» Brief
Your answer must be an exact transcription of every record below, with the pictures omitted.

--------------------------------------------------

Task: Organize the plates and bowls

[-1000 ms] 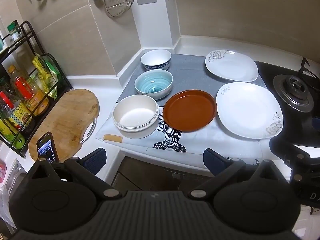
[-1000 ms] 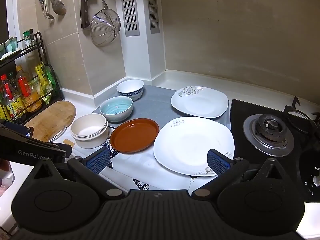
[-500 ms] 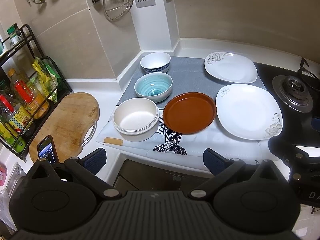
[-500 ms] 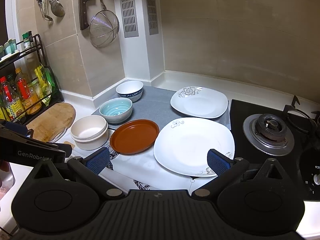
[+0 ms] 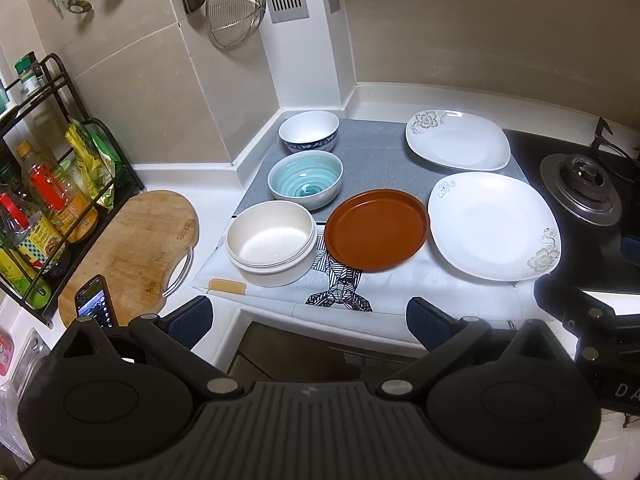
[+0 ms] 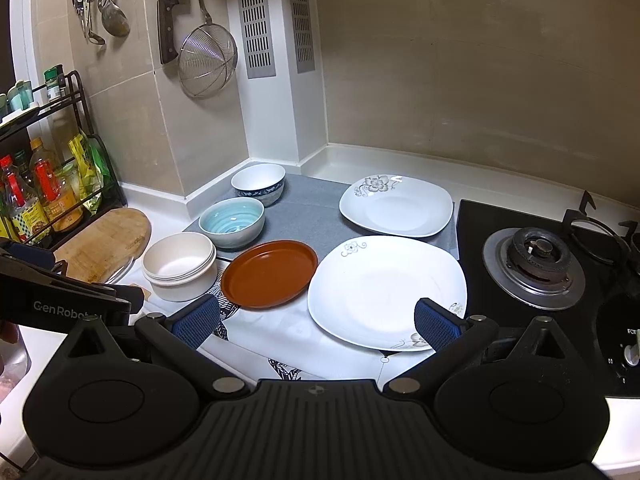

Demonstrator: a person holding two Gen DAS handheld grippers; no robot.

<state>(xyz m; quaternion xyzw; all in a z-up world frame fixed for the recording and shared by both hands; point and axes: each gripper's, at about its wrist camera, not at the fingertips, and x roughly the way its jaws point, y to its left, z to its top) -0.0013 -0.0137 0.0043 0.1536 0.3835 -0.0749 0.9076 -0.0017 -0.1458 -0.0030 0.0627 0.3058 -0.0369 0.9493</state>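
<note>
While both grippers are hovering short of counter edge, left gripper (image 5: 308, 320) and right gripper (image 6: 318, 322) are standing spread wide, holding nothing. Three bowls are sitting rim-up in line running away along left side: cream bowl (image 5: 272, 246) nearest, teal bowl (image 5: 306, 179) behind it, blue-white bowl (image 5: 309, 131) farthest. Brown plate (image 5: 376, 229) is lying flat just beside cream bowl. Big white plate (image 5: 494, 224) is lying flat beside brown plate; small white plate (image 5: 458, 140) is lying behind it on grey mat (image 5: 372, 160). Plates show no clear long axis.
</note>
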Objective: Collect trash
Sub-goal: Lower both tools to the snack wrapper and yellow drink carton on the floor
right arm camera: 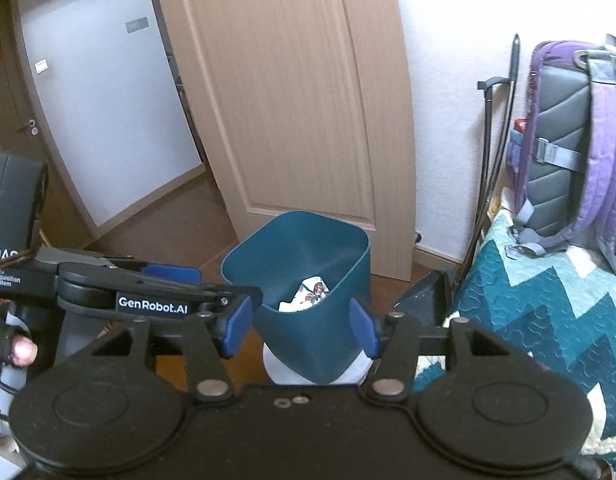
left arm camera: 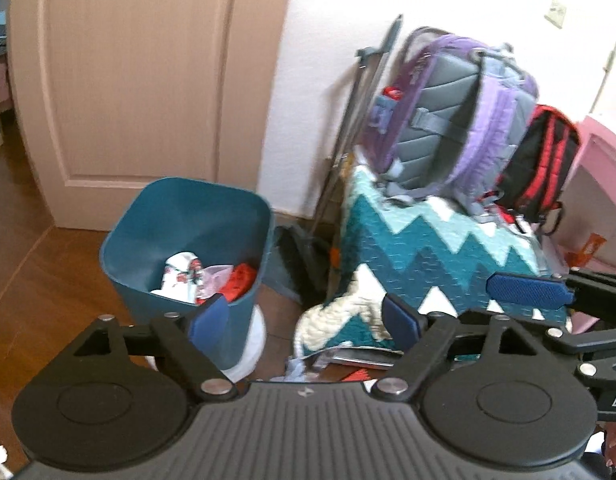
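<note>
- Here, the left tool [left arm camera: 304,314] is hovering above and in front of the teal bin [left arm camera: 188,248], its blue pads spread wide and gripping nothing.
- The right tool [right arm camera: 302,330] is hanging level before the bin [right arm camera: 308,308], its pads likewise standing wide apart and empty, one on either side of the bin's body in that view.
- The bin is sitting on the wooden floor [left arm camera: 40,280] just in front of the door [left arm camera: 140,80], beside the zigzag quilt [left arm camera: 436,256].
- Inside it, crumpled white floral paper [left arm camera: 180,276] and a red scrap [left arm camera: 240,278] are lying at the bottom.
</note>
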The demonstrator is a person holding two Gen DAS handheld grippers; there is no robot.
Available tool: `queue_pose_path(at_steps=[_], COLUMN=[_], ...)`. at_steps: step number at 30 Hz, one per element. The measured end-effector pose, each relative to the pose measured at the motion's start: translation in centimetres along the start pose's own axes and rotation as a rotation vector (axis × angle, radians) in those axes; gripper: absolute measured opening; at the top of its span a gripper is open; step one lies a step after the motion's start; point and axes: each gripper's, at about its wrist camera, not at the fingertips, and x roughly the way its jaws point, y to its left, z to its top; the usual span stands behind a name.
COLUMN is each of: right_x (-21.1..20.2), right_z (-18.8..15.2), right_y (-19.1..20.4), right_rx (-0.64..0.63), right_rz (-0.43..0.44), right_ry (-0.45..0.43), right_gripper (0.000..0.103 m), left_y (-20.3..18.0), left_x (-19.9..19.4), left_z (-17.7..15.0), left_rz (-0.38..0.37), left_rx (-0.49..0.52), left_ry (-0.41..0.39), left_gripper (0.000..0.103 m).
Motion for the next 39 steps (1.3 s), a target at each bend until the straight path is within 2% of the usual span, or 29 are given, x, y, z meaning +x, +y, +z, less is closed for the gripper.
queue_pose_path(at_steps=[3,4,5,6,8,11,14,25,28,33,39], right_x=[-1.6,-2.0,-2.4,-2.7,-3.0,-2.8,-1.6,6.2,9.2,15.5,22.2], right_z=[-1.3,-1.8,-2.4,-3.0,-4.4,-6.8,-9.8,-19.7,-21.7,-25.1,-29.4], right_y=[-1.2,-1.8,-2.4,-3.1,-4.7,-7.1,-10.1,-20.1,-22.0,-23.9,-25.5], right_rx=[0.023,0.033,0.047,0.061,0.091,0.13,0.171,0.372,0.422,0.484,0.536], right_rz=[-0.009,-0.014,-0.02,-0.024,-0.031,-0.065,-0.103,-0.164,-0.156,-0.143,-0.12], right_ry=[-0.004,-0.004,0.0,0.005,0.016,0.044,0.097,0.346,0.408,0.52,0.641], right_gripper=[0.056,0.057,0.057,0.057,0.057,0.057,0.057,0.057,0.057,0.057,0.057], left_y=[-1.2,-1.6,-2.1,-2.6,-3.4,-4.7,-6.0,-8.3,-8.2,-8.3,-7.6], left_x=[-0.1,0.0,0.4,0.8,1.9,4.5,8.1,24.0,28.4,33.7,39.3], left_z=[-1.0,-1.4,-1.8,-2.1,-3.0,-4.6,-6.9,-17.0,-19.0,-23.0,-27.8], left_rz=[-0.043,-0.05,-0.056,-0.06,-0.073,-0.084,-0.075,0.083,0.137,0.186,0.225], left_rx=[0.004,0.005,0.004,0.002,0.001,0.006,0.021,0.059,0.059,0.139,0.152], left_ry=[-0.013,-0.017,-0.017,-0.015,-0.004,0.054,0.138,0.516,0.639,0.76,0.908], left_gripper=[0.088,0.091,0.101,0.103,0.103,0.103,0.103,0.103,0.103,0.103,0.103])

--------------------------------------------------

» Answer to the problem
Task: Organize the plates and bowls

[-1000 ms] 
[-1000 ms] 
[-500 ms] 
[-500 ms] 
[+0 ms] 
[+0 ms] 

Demonstrator: a person holding two Gen DAS handheld grippers; no robot.

<state>(xyz m; quaternion xyzw; all in a z-up world frame fixed for the recording and shared by both hands; point and axes: each gripper's, at about its wrist camera, not at the fingertips, and x roughly the way its jaws point, y to its left, z to its top) -0.0013 -0.0137 0.0043 0.1536 0.3835 -0.0749 0.9076 -0.0017 -0.1458 -0.0030 0.0627 0.3058 -0.0369 0.9493</state>
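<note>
While both grippers are hovering short of counter edge, left gripper (image 5: 308, 320) and right gripper (image 6: 318, 322) are standing spread wide, holding nothing. Three bowls are sitting rim-up in line running away along left side: cream bowl (image 5: 272, 246) nearest, teal bowl (image 5: 306, 179) behind it, blue-white bowl (image 5: 309, 131) farthest. Brown plate (image 5: 376, 229) is lying flat just beside cream bowl. Big white plate (image 5: 494, 224) is lying flat beside brown plate; small white plate (image 5: 458, 140) is lying behind it on grey mat (image 5: 372, 160). Plates show no clear long axis.
</note>
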Objective: Collect trash
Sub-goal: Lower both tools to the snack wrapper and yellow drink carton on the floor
right arm camera: 
left arm camera: 
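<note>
- Here, the left tool [left arm camera: 304,314] is hovering above and in front of the teal bin [left arm camera: 188,248], its blue pads spread wide and gripping nothing.
- The right tool [right arm camera: 302,330] is hanging level before the bin [right arm camera: 308,308], its pads likewise standing wide apart and empty, one on either side of the bin's body in that view.
- The bin is sitting on the wooden floor [left arm camera: 40,280] just in front of the door [left arm camera: 140,80], beside the zigzag quilt [left arm camera: 436,256].
- Inside it, crumpled white floral paper [left arm camera: 180,276] and a red scrap [left arm camera: 240,278] are lying at the bottom.
</note>
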The demonstrator is a person holding two Gen DAS handheld grippers; there is no robot.
Available tool: `queue_pose_path(at_steps=[_], COLUMN=[_], ...)`. at_steps: step number at 30 Hz, one per element. The measured end-effector pose, each relative to the pose measured at the motion's start: translation in centimetres along the start pose's own axes and rotation as a rotation vector (axis × angle, radians) in those axes; gripper: absolute measured opening; at the top of its span a gripper is open; step one lies a step after the motion's start; point and axes: each gripper's, at about its wrist camera, not at the fingertips, and x roughly the way its jaws point, y to its left, z to its top; the usual span stands behind a name.
COLUMN is each of: right_x (-21.1..20.2), right_z (-18.8..15.2), right_y (-19.1..20.4), right_rx (-0.64..0.63), right_rz (-0.43..0.44), right_ry (-0.45..0.43), right_gripper (0.000..0.103 m), left_y (-20.3..18.0), left_x (-19.9..19.4), left_z (-17.7..15.0), left_rz (-0.38..0.37), left_rx (-0.49..0.52), left_ry (-0.41..0.39), left_gripper (0.000..0.103 m).
Motion for the next 39 steps (1.3 s), a target at each bend until the straight path is within 2% of the usual span, or 29 are given, x, y, z meaning +x, +y, +z, less is closed for the gripper.
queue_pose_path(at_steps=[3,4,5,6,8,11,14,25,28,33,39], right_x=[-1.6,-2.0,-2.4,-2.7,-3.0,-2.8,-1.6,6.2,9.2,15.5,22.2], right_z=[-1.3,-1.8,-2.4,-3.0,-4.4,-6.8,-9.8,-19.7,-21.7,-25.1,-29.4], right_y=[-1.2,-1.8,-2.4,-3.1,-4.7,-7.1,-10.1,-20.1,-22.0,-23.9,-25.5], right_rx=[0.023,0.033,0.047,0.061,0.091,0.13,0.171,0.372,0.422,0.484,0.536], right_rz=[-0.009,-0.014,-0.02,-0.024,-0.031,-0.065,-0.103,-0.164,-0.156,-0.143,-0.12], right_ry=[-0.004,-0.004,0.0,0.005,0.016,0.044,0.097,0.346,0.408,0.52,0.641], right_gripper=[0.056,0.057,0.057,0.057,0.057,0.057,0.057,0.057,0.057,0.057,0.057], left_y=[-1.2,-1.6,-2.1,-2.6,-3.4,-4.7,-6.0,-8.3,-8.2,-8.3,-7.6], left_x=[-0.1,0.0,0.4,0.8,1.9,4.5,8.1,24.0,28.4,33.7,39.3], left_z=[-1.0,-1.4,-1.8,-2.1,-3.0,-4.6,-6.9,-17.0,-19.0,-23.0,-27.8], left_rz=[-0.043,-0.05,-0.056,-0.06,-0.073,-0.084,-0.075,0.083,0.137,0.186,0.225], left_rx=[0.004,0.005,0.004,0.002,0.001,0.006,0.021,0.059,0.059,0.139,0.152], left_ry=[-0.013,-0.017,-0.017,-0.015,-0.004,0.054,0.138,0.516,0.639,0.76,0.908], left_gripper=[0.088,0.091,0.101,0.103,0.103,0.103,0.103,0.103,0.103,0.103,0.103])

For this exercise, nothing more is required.